- Associated Press - Thursday, August 27, 2015

RALSTON, Neb. (AP) - Several Nebraska lawmakers say changing a state law to help spare Ralston taxpayers from a large tax increase likely will be a tough sell in the Legislature.

Ralston Mayor Don Groesser is expected to propose a 34 percent property tax increase and a new restaurant tax in the city in response to Ralston Arena’s financial problems, the Omaha World-Herald (http://bit.ly/1K9J1Fe ) reported. But the mayor said he’ll promise to roll back the property tax increase if lawmakers step in with more incentives for the arena.

State Sen. Merv Riepe said he would do what he could to help but that the city shouldn’t “expect the Legislature to ride in on a white horse to save it.”

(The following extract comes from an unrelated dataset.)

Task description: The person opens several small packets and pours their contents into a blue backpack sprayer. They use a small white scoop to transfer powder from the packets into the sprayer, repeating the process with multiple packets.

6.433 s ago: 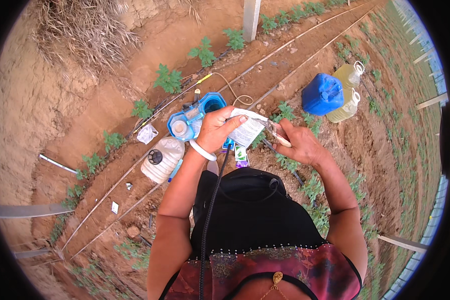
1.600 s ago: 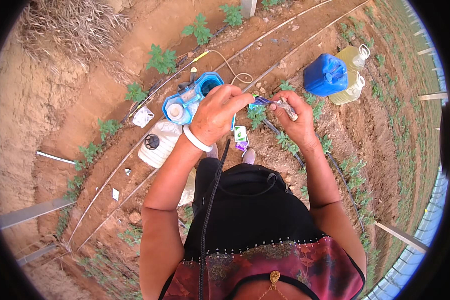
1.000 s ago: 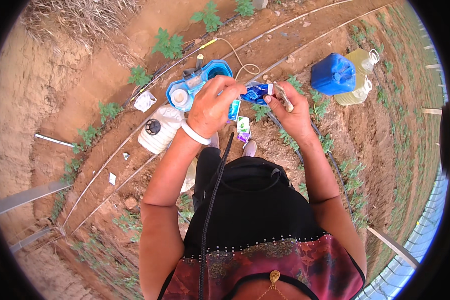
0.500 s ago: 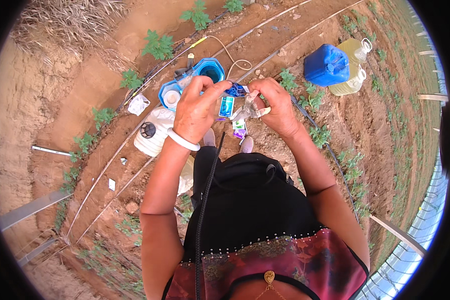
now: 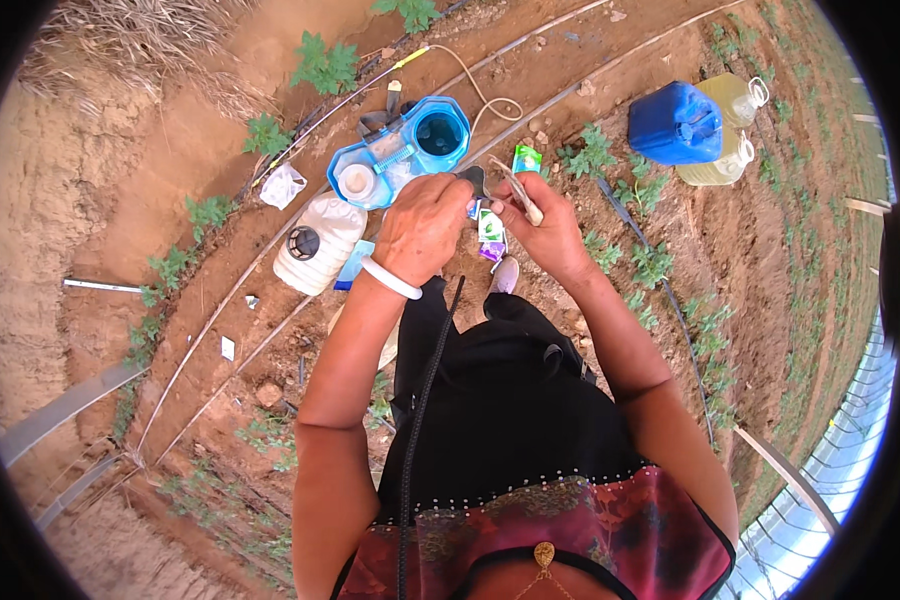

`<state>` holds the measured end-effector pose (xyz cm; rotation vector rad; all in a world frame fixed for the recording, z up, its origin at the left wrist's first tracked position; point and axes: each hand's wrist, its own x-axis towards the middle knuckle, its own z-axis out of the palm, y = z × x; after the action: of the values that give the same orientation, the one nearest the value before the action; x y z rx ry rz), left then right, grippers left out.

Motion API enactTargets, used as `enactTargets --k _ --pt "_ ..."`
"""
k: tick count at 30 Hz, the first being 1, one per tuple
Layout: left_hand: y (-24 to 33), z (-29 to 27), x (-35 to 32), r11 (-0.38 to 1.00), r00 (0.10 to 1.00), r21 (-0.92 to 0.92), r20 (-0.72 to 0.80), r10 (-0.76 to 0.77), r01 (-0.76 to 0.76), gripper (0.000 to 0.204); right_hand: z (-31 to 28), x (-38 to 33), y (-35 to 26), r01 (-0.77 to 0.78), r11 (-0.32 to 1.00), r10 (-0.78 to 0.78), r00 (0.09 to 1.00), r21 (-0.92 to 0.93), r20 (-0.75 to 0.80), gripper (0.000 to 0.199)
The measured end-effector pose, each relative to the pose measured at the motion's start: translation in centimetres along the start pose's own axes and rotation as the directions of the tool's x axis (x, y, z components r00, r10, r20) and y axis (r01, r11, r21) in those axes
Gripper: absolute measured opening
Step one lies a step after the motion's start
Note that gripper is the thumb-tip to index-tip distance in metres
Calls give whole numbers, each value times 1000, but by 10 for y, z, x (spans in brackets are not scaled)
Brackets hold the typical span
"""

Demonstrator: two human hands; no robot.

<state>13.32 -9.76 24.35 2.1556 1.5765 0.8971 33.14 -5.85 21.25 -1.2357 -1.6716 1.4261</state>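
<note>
Both hands meet in front of the standing person, above reddish soil. The left hand (image 5: 422,225), a white bangle at its wrist, has its fingers curled around something small and dark that its knuckles mostly hide. The right hand (image 5: 548,232) pinches a small, flat, pale foil sachet (image 5: 519,190) between thumb and fingers. Directly below sits a light-blue plastic sprayer tank (image 5: 402,152), its round mouth open. The sachet seems likely to spill onto the ground if jerked, since both hands crowd it.
</note>
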Motion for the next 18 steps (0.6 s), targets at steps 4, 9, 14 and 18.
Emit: enactTargets --k 4,9,14,18 --pt "-25 5 -1 993 995 103 95 40 -50 13 -2 19 2 -226 961 213 972 156 99 28" --pt "-54 19 -3 995 981 85 193 32 -49 14 14 53 -1 -255 942 293 942 -221 164 44" --pt "-78 24 -2 996 984 -41 153 89 -84 17 26 75 15 -306 889 353 932 -340 85 28" --pt "-99 40 -9 987 997 -159 56 44 -34 19 41 82 30 -384 896 397 918 -223 17 24"
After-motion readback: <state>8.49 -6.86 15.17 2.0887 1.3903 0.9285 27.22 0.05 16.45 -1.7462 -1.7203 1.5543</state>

Riepe, who represents the Ralston area, introduced two bills last session to help the city, but said the changes weren’t palatable because many interests, including rural farmers and ranchers, are seeking property and other tax relief and many won’t get it.

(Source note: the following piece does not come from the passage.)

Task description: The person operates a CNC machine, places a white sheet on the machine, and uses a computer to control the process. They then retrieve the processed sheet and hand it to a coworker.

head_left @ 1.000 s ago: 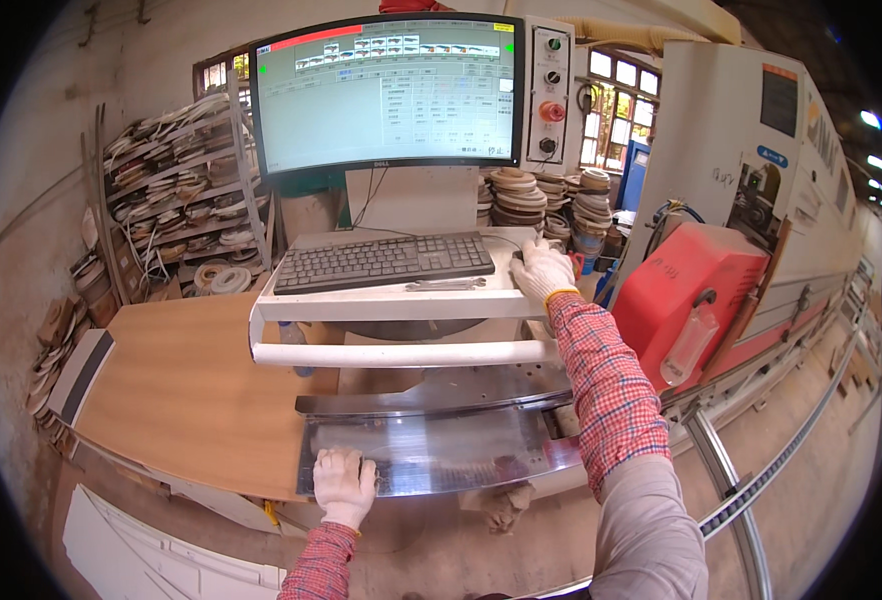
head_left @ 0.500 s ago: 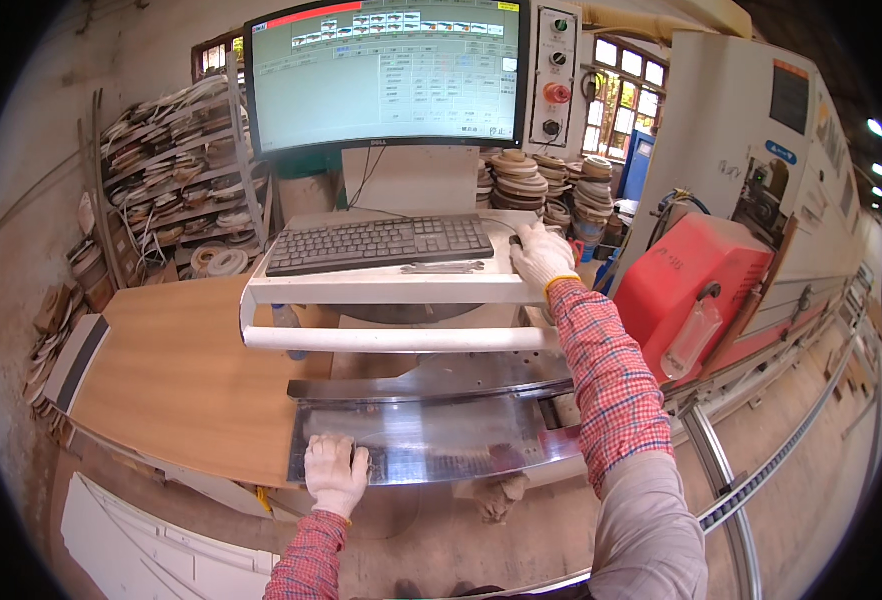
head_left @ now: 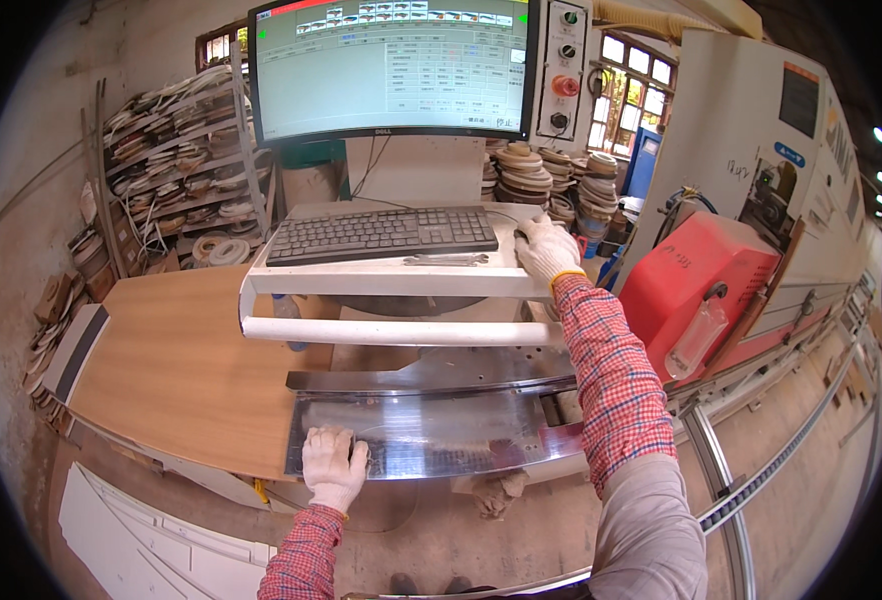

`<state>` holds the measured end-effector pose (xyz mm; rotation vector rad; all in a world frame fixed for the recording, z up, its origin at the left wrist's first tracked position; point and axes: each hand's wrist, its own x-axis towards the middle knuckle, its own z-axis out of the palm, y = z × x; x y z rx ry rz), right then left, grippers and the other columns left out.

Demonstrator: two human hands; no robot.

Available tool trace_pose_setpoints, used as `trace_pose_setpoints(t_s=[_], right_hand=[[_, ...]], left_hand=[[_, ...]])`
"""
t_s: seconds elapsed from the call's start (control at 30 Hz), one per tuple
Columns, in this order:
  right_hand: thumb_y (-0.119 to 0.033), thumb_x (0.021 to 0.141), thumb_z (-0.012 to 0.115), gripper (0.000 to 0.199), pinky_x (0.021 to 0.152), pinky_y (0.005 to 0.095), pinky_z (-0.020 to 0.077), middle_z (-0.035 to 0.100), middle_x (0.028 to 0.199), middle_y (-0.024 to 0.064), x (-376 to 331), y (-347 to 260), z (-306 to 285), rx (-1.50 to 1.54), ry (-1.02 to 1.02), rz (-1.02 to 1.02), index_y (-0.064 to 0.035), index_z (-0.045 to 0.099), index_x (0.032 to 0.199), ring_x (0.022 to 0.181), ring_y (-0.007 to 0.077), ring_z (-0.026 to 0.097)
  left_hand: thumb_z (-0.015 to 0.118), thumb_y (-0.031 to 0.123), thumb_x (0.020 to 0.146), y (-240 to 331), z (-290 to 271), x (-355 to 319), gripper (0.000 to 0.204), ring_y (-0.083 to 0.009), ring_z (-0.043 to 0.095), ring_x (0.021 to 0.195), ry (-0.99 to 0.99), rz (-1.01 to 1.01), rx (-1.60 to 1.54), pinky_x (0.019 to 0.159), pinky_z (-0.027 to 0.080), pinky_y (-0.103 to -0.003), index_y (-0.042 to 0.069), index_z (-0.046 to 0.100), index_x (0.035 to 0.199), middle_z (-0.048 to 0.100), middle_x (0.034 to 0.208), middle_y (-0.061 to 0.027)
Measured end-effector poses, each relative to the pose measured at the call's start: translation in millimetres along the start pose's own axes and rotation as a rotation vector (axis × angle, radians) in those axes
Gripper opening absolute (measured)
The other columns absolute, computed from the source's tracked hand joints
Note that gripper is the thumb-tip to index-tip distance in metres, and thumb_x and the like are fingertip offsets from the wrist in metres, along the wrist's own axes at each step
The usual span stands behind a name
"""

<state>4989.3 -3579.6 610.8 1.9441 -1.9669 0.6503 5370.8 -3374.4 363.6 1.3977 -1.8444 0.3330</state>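
My right hand [head_left: 549, 250], in a white knit glove, is closed over a dark computer mouse [head_left: 522, 234] that it mostly covers, just right of the black keyboard [head_left: 381, 236]. Two slim wrenches [head_left: 446, 260] lie in front of the keyboard on the white stand. Lower left, my gloved left hand [head_left: 335, 466] rests on the near left corner of a shiny metal plate [head_left: 441, 430], thumb apart from the fingers and nothing held. Above the keyboard a lit monitor [head_left: 391, 75] shows a table and a row of small pictures.
A white rail [head_left: 401, 331] runs across the stand's front. To the left lies a wood-coloured panel [head_left: 171, 370]. A red machine cover [head_left: 696, 285] stands at the right, and a button panel [head_left: 564, 75] is beside the monitor. Shelves [head_left: 176, 170] of coiled strips fill the back left.
Green arrow marks now show near the monitor's upper corners. The whole view has shifted slightly; both hands stay at about the same places on the mouse and the plate.
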Motion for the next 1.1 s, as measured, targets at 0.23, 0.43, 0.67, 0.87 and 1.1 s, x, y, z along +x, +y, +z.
trace_pose_setpoints(t_s=[0.23,0.43,0.67,0.87,1.1], right_hand=[[-0.03,0.095,0.052,0.031,0.093,0.0501,0.05,0.061,0.124,0.0177,-0.8,2.0,3.1,0.01,0.027,-0.012,-0.0123,0.07,0.113,0.109,0.0397,0.064],[-0.031,0.095,0.051,0.031,0.091,0.0506,0.0505,0.061,0.123,0.0177,-3.5,-2.7,-0.1,0.015,0.034,-0.001,-0.0127,0.071,0.111,0.108,0.04,0.064],[-0.03,0.094,0.052,0.031,0.092,0.0502,0.0506,0.06,0.125,0.0174,-0.9,1.0,3.2,0.02,0.031,-0.006,-0.0125,0.07,0.112,0.108,0.0394,0.064],[-0.03,0.094,0.053,0.031,0.092,0.0499,0.0507,0.06,0.127,0.0168,-3.9,-2.1,-1.4,0.031,0.038,0.006,-0.0128,0.069,0.114,0.109,0.0388,0.064],[-0.032,0.094,0.055,0.033,0.093,0.0484,0.0507,0.059,0.129,0.0173,-2.8,-2.6,-1.4,0.021,0.012,0.019,-0.0137,0.068,0.117,0.111,0.0381,0.064]], left_hand=[[0.066,0.028,0.082,1.2,-1.8,1.0,0.027,-0.0356,0.058,0.101,-0.024,-0.011,0.001,0.096,0.043,-0.048,0.003,0.07,0.092,0.066,0.099,-0.0148],[0.066,0.027,0.082,0.7,-1.8,1.9,0.027,-0.0356,0.059,0.099,0.013,0.015,0.021,0.094,0.043,-0.048,0.002,0.07,0.091,0.066,0.098,-0.015],[0.066,0.026,0.081,2.5,-2.7,2.7,0.026,-0.0353,0.059,0.099,0.018,0.024,0.015,0.093,0.044,-0.048,0.002,0.07,0.09,0.066,0.098,-0.015],[0.066,0.026,0.081,1.4,-2.2,3.5,0.026,-0.0352,0.059,0.1,0.013,0.021,0.008,0.095,0.043,-0.048,0.002,0.07,0.09,0.066,0.099,-0.0151],[0.066,0.028,0.081,0.9,-1.5,1.3,0.029,-0.0346,0.059,0.103,-0.014,0.005,0.027,0.099,0.042,-0.048,0.002,0.07,0.094,0.067,0.102,-0.0151]])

“There was not a whole lot of interest in projects that have not gone well,” Riepe said. “I cannot go in and ask the Revenue Committee (for the same thing) when they already rejected it.

“I’m not even sure the paper would get off my desk.”

The Revenue Committee chairman said the Legislature has too many requests for tax relief and not enough resources to go around.

Sen. Burke Harr of Omaha agreed, saying he doesn’t’ want to see the arena go bankrupt, but that residents took a risk when they voted in favor of the project.

“If we do it for Ralston, then Omaha’s CenturyLink and Lincoln’s Pinnacle Bank arenas will be asking for the same thing.” Harr said. “It’s a dangerous precedent to set.”

A law passed in 2010 was meant to “turn back” new sales tax growth from sprouting developments around arenas to help pay for arena debt. The law gives Ralston 70 percent of the state sales tax collection from businesses within a 600-yard radius that opened two years before and two years after the arena opened.

The city then can capture the turnback tax from qualifying businesses for 20 years.

Ralston’s mayor argues that two years isn’t enough time for businesses to get their feet on the ground and wants the Legislature to extend that radius to 1,000 yards to capture more businesses.